Ketika, saya mulai masuk SD, saya tidak sabar untuk memulai berjualan juga. Maka, saya membawa permen dalam toples untuk dijual kepada teman-teman sekolah. Dagangan saya cepat habis! Tapi bukan karena banyak yang beli. Saya sendiri yang keseringan memasukkannya permen-permen itu ke mulut!


Semasa SD, dagangan saya bermacam-macam. Ketika semua murid dilatih untuk menulis tegak bersambung, saya berjualan buku halus (nama buku tulis untuk latihan menulis indah). Hal yang paling saya suka adalah ketika musim bermain karet gelang dan gundu melanda desa. Itu adalah saatnya saya jualan karet gelang dan gundu. Saya pun pergi ke kota untuk beli karet gelang dan gundu. Seringnya sih titip ke ibu. Kemudian, karet gelang itu saya kemas dalam satu rangkaian berisi 10 karet gelang. Namanya anak desa, uang jajan bukan hal yang lumrah. Maka, transaksi pun menggunakan sistem barter berupa biji kemiri atau bawang putih. 10 biji kemiri biasanya ditukar dengan 1 rangkaian karet gelang atau satu buah gundu. Ketika dagangan saya habis, terkumpul lah satu karung kecil kemiri. Kemiri itu saya jual kepada pengepul. Senangnya ketika lembaran-lembaran uang itu saya pegang. Musim bermain ketapel, saya berjualan karet ketapel. 


Memasuki bangku SMP, saya jarang berdagang. Akan tetapi celengan saya terus bertambah dari hasil berjualan ayam. Iya, saya beternak ayam kampung yang dagingnya tidak pernah saya nikmati sendiri karena saya tidak tega melihat mereka disembelih. Kalaupun disembelih, saya akan pergi jauh dari rumah agar tidak melihat ayam-ayam kesayangan saya disembelih dan dipotong-potong. Pada saat SMP saya lebih banyak mengurus ternak sapi saya yang ternyata beranak pinak. Iya, saya adalah anak gembala kecil sejak masih SD. Ternak-ternak inilah yang terus mengisi celengan saya yang sudah bertransformasi menjadi rekening bank.
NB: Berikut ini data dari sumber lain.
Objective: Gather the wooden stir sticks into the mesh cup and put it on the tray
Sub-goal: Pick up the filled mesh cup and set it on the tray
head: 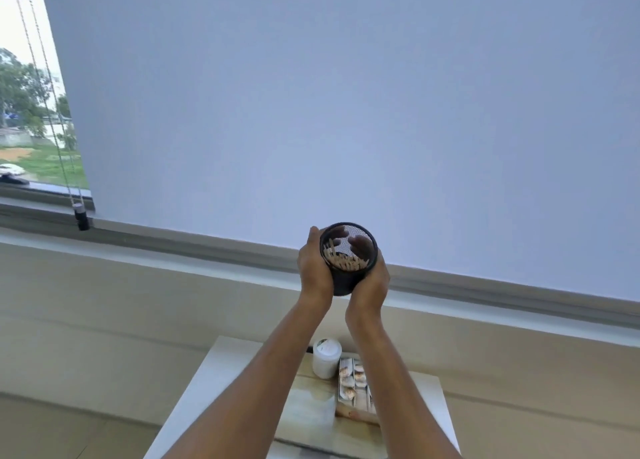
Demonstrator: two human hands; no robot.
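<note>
I hold the black mesh cup point(348, 256) up in front of me with both hands, well above the table, its mouth tilted toward me. Several wooden stir sticks point(344, 259) lie bunched inside against the lower wall. My left hand point(313, 268) wraps the cup's left side and my right hand point(372, 280) grips its right side and base; fingertips show through the mesh. Far below, the pale wooden tray point(311, 413) lies on the small white table point(207, 386), partly hidden by my forearms.
A white lidded jar point(326, 356) and a box of sachets point(355, 380) stand on the tray's far end. A lowered roller blind point(346, 95) fills the view ahead, its cord and weight point(82, 218) at the left by the window sill.
</note>
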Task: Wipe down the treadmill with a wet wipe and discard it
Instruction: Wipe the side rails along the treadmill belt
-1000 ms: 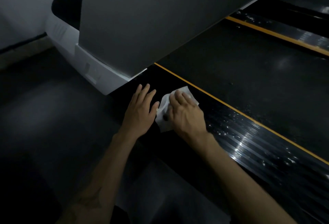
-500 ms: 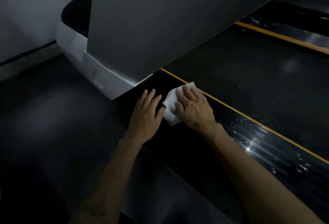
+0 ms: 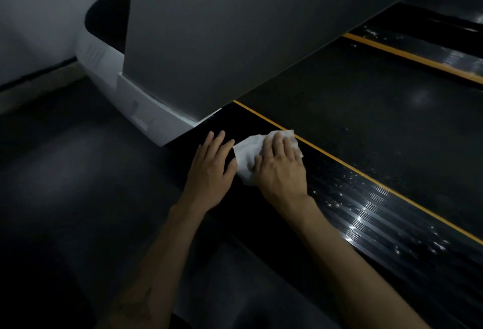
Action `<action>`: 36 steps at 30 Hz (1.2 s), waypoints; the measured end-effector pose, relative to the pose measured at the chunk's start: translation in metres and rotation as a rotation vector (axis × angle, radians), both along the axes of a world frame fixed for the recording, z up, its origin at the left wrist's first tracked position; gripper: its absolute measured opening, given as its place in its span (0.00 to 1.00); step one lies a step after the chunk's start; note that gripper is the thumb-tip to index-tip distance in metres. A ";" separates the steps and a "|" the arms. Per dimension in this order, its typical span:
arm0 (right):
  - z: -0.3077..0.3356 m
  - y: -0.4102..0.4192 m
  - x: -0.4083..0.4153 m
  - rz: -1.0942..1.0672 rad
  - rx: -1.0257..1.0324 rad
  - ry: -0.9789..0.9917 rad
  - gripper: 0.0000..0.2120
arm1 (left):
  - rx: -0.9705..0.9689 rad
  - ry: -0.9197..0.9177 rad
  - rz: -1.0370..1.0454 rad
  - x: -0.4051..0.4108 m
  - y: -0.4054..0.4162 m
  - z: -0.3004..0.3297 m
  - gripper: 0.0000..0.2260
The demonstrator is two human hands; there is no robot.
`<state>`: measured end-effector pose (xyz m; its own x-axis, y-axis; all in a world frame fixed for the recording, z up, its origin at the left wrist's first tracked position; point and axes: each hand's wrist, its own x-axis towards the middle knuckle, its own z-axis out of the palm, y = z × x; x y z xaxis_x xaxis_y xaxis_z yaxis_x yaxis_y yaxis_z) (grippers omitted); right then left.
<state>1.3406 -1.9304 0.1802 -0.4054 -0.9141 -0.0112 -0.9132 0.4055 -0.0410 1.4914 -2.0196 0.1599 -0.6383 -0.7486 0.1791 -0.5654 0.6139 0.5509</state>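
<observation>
While you lean over the treadmill's side rail (image 3: 366, 213), most of your weight seems to go through your left hand (image 3: 211, 169), which lies flat with straight fingers on the dark edge of the rail, holding nothing. If that part is damp from wiping, the palm may slide off toward the floor (image 3: 65, 198) and you could lose your balance.

Just beside it, on the belt side, your right hand (image 3: 281, 169) presses the white wet wipe (image 3: 249, 153) down on the rail. The fingers are nearly straight and spread over the wipe, not closed around it. The wipe is bunched under the palm, so only a small part may touch the surface. I think it can roll up more and leave streaks, or slip out from under the fingers.

Further along the rail, away from the wipe, many pale specks lie in the ribbed grooves. A flat pass may skip over them, because the dirt sits inside the grooves.

Beyond the wipe runs the yellow line (image 3: 261, 117), then the black belt (image 3: 366, 119). Above and behind the wipe hangs the grey upright panel (image 3: 222, 36); when you push forward, your knuckles or head could meet its lower edge.
</observation>
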 end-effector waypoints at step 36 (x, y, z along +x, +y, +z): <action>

Karena saya mempunyai tabungan sendiri, barang-barang saya selalu lebih keren dari siapapun di satu sekolah waktu itu. Hobi jual-jual itu berlanjut sampai saya sekolah di Boarding School. 



Mengingat kisah masa kecil itu, saya sangat kagum terhadap cara ibu saya mendidik kami bertiga. Beliau sangat mampu sebenarnya memenuhi kebutuhan kami bertiga. Toh, selama itu kami tidak pernah kekurangan. Beliau rupanya ingin mendidik kami menghargai uang, bagaimana merasakan manisnya uang hasil keringat sendiri. Beliu sendiri berbisnis berbagai macam jenis usaha walaupun hanya sampingan. Sampingan dari menjadi buru dan petani desa.